Retour en grâce

Editorial de novembre-décembre 2013

Dans un monde où tout s'achète et tout se vend, nous annonçons la grâce divine. Notre contexte quotidien nous incite à considérer la gratuité avec étonnement voire avec suspicion. Pourtant, nous osons affirmer que Dieu nous fait don de son amour. Hantés par l'idée que tout se paie, tôt ou tard, pouvons-nous accepter une telle générosité ? Pouvons-nous faire nôtre la conviction que Dieu nous ouvre les bras et nous réserve un accueil inconditionnel ?

Tout se mérite, croit-on savoir. Tout a un prix. Quand viendra la facture ? Qu'il est difficile de se défaire de telles idées ! La grâce, on ne peut que la recevoir, tel est le coeur de la foi chrétienne. Mais la recevoir implique tout un travail ! Être croyant, c'est s'engager sur un chemin de conversion permanente, car il est si tentant de se laisser dériver au fil du courant, poussé par l'air du temps, vers un sentiment de satisfaction, un esprit de suffisance qui amène peu à peu à se comporter comme des parvenus de la foi, des nouveaux-riches de la grâce. Bref, à considérer que la grâce est pour les autres ; nous, nous n'en avons plus besoin, nous l'avons acquise, au juste prix.

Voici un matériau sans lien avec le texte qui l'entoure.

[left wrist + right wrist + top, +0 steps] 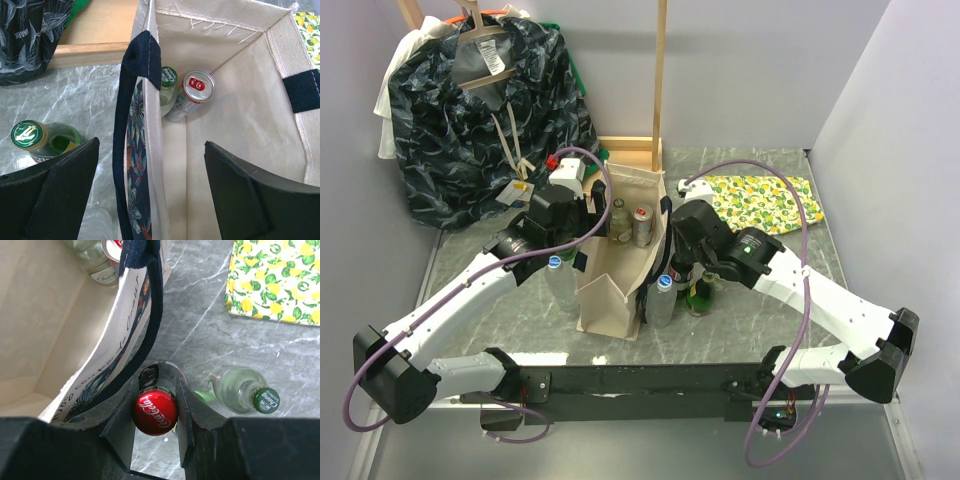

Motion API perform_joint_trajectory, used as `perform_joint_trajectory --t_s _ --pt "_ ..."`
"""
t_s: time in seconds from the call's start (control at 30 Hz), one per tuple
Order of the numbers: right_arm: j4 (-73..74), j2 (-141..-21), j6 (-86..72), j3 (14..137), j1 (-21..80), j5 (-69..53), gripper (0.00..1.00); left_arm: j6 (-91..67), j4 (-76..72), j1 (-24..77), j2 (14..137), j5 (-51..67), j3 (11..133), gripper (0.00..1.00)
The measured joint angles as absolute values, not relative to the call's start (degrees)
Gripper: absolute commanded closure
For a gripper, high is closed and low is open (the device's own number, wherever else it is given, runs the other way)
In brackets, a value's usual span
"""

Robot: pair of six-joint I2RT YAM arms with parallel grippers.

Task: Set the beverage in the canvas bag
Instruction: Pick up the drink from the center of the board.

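A grey, marble-veined table [740, 330] carries everything. At its far left corner slumps a dark blue patterned garment [480, 130], soft and crumpled. In the middle stands the canvas bag [620, 280], a tall, boxy tote of coarse beige weave with flat sides, raw stitched seams and black webbing straps. Its mouth is open. A flat cloth printed with yellow lemons [760, 198] lies at the far right.

The left gripper [150, 150] hangs over the bag's left wall with its matte black fingers spread wide. One is outside and one inside the bag, and they pinch nothing. The right gripper [155, 405] is clamped on the neck of a cola bottle [155, 416], which is dark glass under a glossy red crown cap. The bottle is just outside the bag's right wall, beside the strap. Whether it rests on the table I cannot tell.

In the bag's far corner a pale glass bottle with a green cap [169, 76] touches a silver can [198, 86] with a red tab. Outside, a green glass bottle [27, 136] stands to the bag's left, and a clear one with a green cap [265, 400] near the cola.
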State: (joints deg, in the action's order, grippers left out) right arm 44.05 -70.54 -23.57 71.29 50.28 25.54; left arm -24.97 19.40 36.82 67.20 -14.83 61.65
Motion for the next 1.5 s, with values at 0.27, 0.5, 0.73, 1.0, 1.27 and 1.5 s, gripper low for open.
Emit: perform_joint_trajectory --t_s 0.27,0.5,0.73,1.0,1.27,1.5 --pt "43.77 -69.91 -22.76 71.88 50.28 25.98 1.0 -24.97 19.4 36.82 67.2 -14.83 61.65 0.09" --pt "43.29 -68.82 -21.67 72.36 50.28 26.5 1.0 -25.41 19.4 36.82 67.2 -14.83 61.65 0.1" --pt "42.54 -68.07 -19.77 74.04 50.28 28.38 1.0 -26.2 19.59 36.82 66.41 -14.83 61.21 0.12" --pt "41.54 -67.68 -18.59 74.78 50.26 29.61 1.0 -26.44 19.66 36.82 64.73 -14.83 60.64 0.32" --pt "41.71 -67.35 -17.41 76.82 50.17 31.2 1.0 -26.72 19.9 36.82 64.73 -14.52 60.12 0.67" --pt "41.25 -67.05 -16.21 79.57 49.89 32.95 1.0 -26.72 19.84 36.82 65.23 -13.96 60.12 0.96"
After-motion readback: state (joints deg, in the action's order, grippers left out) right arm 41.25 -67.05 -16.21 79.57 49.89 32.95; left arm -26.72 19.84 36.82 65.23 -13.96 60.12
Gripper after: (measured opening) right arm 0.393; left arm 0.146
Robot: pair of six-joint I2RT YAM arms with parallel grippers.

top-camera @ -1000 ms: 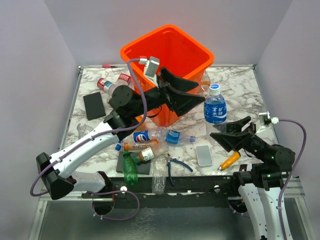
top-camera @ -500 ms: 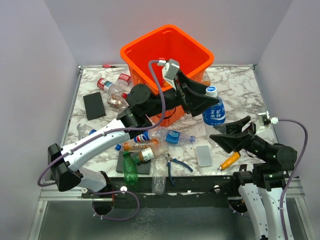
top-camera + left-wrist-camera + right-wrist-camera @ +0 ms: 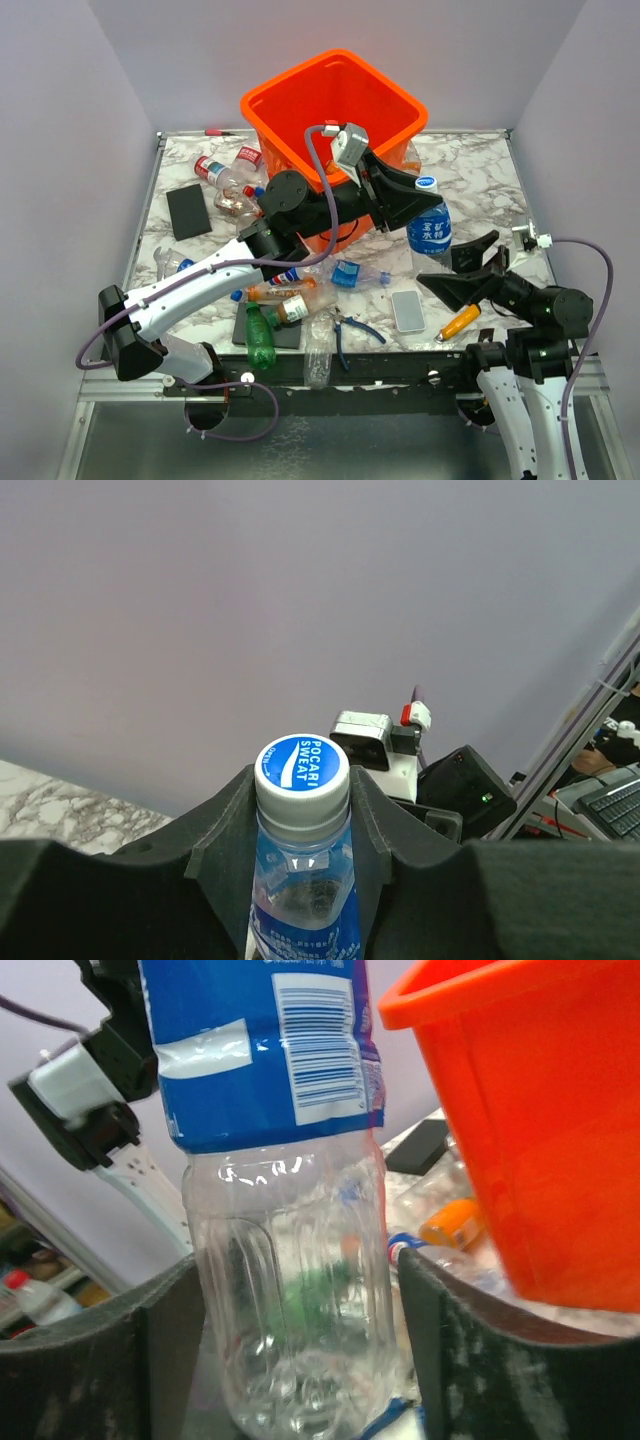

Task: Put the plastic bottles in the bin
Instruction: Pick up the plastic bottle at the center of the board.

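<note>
An upright clear plastic bottle with a blue label and blue cap stands right of the orange bin. My left gripper is shut on its neck just under the cap. My right gripper is open, its fingers on either side of the bottle's lower body with a narrow gap on the right side. Several more bottles lie in a heap in front of the bin, including a green one, and others lie at the back left.
Blue-handled pliers, a white phone-like slab and an orange marker-like tool lie near the front edge. A black pad lies at the left. The bin wall stands close beside the held bottle.
My left gripper swung right from over the bin to the upright bottle and closed on its neck. The right gripper's jaws eased slightly wider around the bottle.
</note>
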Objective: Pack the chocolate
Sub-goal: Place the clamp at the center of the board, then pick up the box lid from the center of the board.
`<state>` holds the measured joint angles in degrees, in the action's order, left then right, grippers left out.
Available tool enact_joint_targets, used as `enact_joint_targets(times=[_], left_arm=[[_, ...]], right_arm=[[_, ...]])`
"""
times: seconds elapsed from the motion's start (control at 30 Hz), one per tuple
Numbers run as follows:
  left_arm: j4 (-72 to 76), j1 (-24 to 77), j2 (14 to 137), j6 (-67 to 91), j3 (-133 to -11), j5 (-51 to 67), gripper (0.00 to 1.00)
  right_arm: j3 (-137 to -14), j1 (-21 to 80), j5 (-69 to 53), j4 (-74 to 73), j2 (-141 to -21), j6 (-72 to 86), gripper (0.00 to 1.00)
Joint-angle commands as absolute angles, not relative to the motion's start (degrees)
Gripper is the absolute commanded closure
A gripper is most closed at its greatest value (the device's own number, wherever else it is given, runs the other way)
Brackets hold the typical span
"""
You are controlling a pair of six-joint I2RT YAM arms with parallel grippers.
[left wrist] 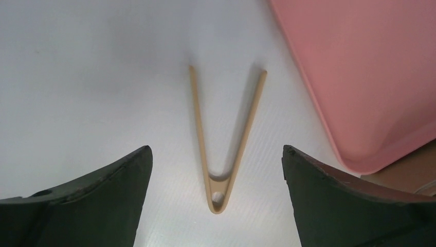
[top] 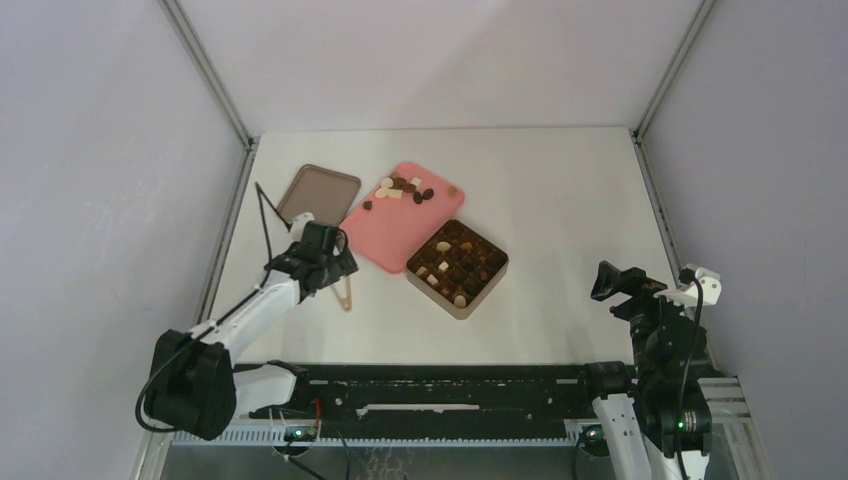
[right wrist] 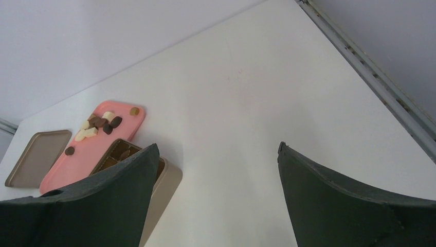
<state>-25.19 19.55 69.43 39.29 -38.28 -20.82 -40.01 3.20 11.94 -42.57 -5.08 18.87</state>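
Observation:
Loose chocolate [top: 405, 190] in dark brown, mid brown and cream pieces lies at the far end of a pink tray [top: 395, 235]. More chocolate fills cells of the square tan tin [top: 458, 262]. My left gripper [top: 333, 264] hovers open over thin wooden tongs [top: 345, 295]. In the left wrist view the tongs [left wrist: 226, 139] lie flat on the table with their hinge between my spread fingers, untouched by the left gripper [left wrist: 216, 150]. My right gripper [top: 605, 281] is open and empty near the right front; from there the right gripper [right wrist: 217, 146] looks towards the chocolate [right wrist: 100, 123] and the tin [right wrist: 167, 180].
A tan tin lid [top: 318, 193] lies at the back left beside the pink tray. A thin dark cable [top: 266, 215] rises near the left wall. The tray's corner [left wrist: 370, 103] sits just right of the tongs. Metal rails [top: 650, 190] border the table.

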Motion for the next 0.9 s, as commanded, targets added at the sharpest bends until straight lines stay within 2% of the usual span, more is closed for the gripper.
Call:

Ce numéro des Nouvelles d'Auteuil est consacré en partie à l'offrande et au don. Il est bon de rappeler d'emblée que tout discours sur le don, toute pratique de l'offrande s'enracinent nécessairement dans le don sans condition de l'amour de Dieu. Nos gestes et nos dons sont des signes de reconnaissance.

La Réforme protestante du 16e siècle a redécouvert la gratuité du don de Dieu à une époque où elle semblait avoir sombré dans l'oubli. La Réforme ne l'a pas inventée, cette gratuité, car elle est inscrite au cour du message évangélique et de ses diverses expressions au travers des âges. Pour ne prendre qu'un exemple, Calvin s'inspire notamment de Bernard DE CLAIRVAUX, moine promoteur de l'ordre cistercien, pour parler de la grâce.

La Réforme s'est insurgée, à juste titre, contre des pratiques qui tendaient à faire croire que le salut, la vie éternelle pouvaient s'acheter. Avec Luther, elle a affirmé que le salut se reçoit par la seule grâce, par le seul moyen de la foi. Il serait toutefois abusif de reprendre à notre compte les critiques virulentes formulées au 16e siècle contre le catholicisme romain. En effet, les positions ont évolué, au point que la Fédération luthérienne mondiale et l'Eglise catholique romaine ont publié, au terme de trente ans de discussion, une déclaration conjointe sur la doctrine de la justification. Luthériens et catholiques sont d'accord sur un point essentiel de la foi chrétienne, qui a été un des éléments du conflit et de la rupture au 16e siècle : c'est par la grâce divine, reçue dans la foi, que nous avons part à la vie que Dieu nous donne en Christ. C'était il y a quinze ans, en 1998.

Comme chrétiens issus de la tradition réformée, nous fêtons fidèlement la Réformation à la fin octobre de chaque année. Avec beaucoup d'autres, nous nous dirigeons vers la célébration symbolique des cinq cents ans de la publication des 95 thèses de Luther en 1517. En nous unissant avec les luthériens pour former l'Église protestante unie de France, avons-nous pris conscience du fait que nous ne pourrions plus nous prévaloir de l'affirmation de la gratuité inconditionnelle de l'accueil divin pour nous définir collectivement par rapport au catholicisme ? La grâce divine fait de nous non pas des protestants, mais des chrétiens, des enfants de Dieu, qui s'efforcent de vivre leur foi au sein d'une communauté protestante ouverte, en dialogue avec celles qui l'entourent.